-- Problem details --
I'd like the listing below copied exactly, with the images left out.

-- Data provided --
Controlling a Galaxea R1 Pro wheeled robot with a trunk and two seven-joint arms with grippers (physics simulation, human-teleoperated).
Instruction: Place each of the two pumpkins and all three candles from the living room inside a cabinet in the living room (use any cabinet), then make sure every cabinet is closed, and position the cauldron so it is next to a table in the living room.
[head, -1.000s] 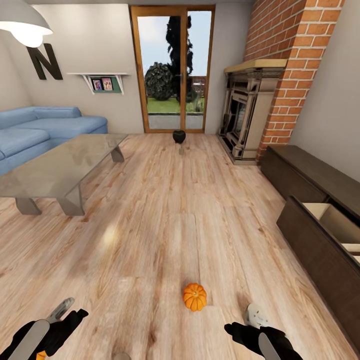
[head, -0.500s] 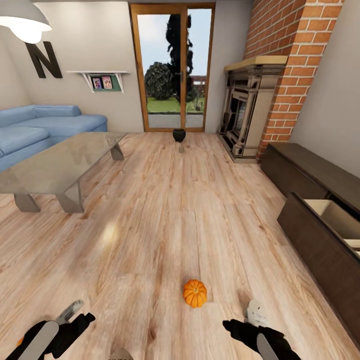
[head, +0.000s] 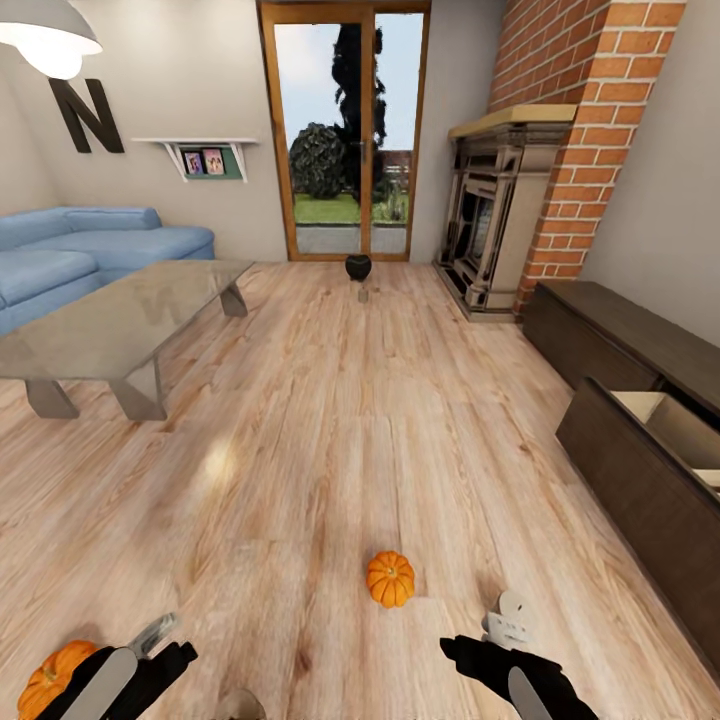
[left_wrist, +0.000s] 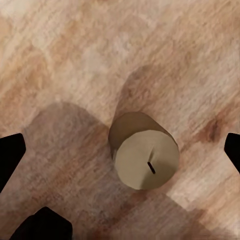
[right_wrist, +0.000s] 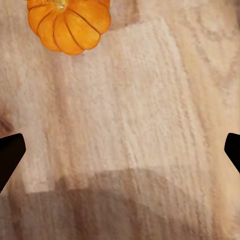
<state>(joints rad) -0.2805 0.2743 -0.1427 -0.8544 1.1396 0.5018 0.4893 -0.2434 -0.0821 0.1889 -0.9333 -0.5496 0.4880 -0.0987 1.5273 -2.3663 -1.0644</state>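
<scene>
Looking down the living room from the head view: one pumpkin is sitting on the wooden floor between the two arms, and a second pumpkin is lying at the lower left corner, beside the left gripper. Compared with a second ago, the whole scene is shifting: the camera is tilting slightly down, so the second pumpkin, then a sliver, is now showing nearly whole. Nothing on the floor itself is moving.

The left wrist view is showing a candle standing upright on the floor between the spread fingertips, untouched; the jaws are standing wide apart. The right gripper is likewise spread, holding nothing, with the first pumpkin at the edge of its view.

A pale candle is standing on the floor just beyond the right arm. The cauldron is sitting far off by the glass door, well apart from the coffee table at left. The cabinet along the right wall is showing one drawer pulled out.
</scene>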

-- Response area --
Controlling a Galaxea R1 Pro wheeled robot with a trunk and two seven-joint arms with grippers (physics simulation, human-teleoperated).
Instruction: Place each of the two pumpkins and all three candles from the living room inside a cabinet in the living room (use any cabinet), then make sure every cabinet is closed, and position the cauldron so it is next to a table in the living room.
[head, -1.000s] 
[head, -0.500s] 
[head, +0.000s] 
[left_wrist, +0.000s] 
[right_wrist, +0.000s] 
<state>(joints rad) -0.2805 0.2743 -0.1427 -0.8544 1.1396 0.5018 0.4893 -0.2434 -0.0821 0.1889 -0.9333 -0.5496 0.4880 -0.0987 1.5273 -2.3663 -1.0644</state>
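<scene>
Looking down the living room from the head view: one pumpkin is sitting on the wooden floor between the two arms, and a second pumpkin is lying at the lower left corner, beside the left gripper. Compared with a second ago, the whole scene is shifting: the camera is tilting slightly down, so the second pumpkin, then a sliver, is now showing nearly whole. Nothing on the floor itself is moving.

The left wrist view is showing a candle standing upright on the floor between the spread fingertips, untouched; the jaws are standing wide apart. The right gripper is likewise spread, holding nothing, with the first pumpkin at the edge of its view.

A pale candle is standing on the floor just beyond the right arm. The cauldron is sitting far off by the glass door, well apart from the coffee table at left. The cabinet along the right wall is showing one drawer pulled out.
</scene>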

Nothing further is required for this answer.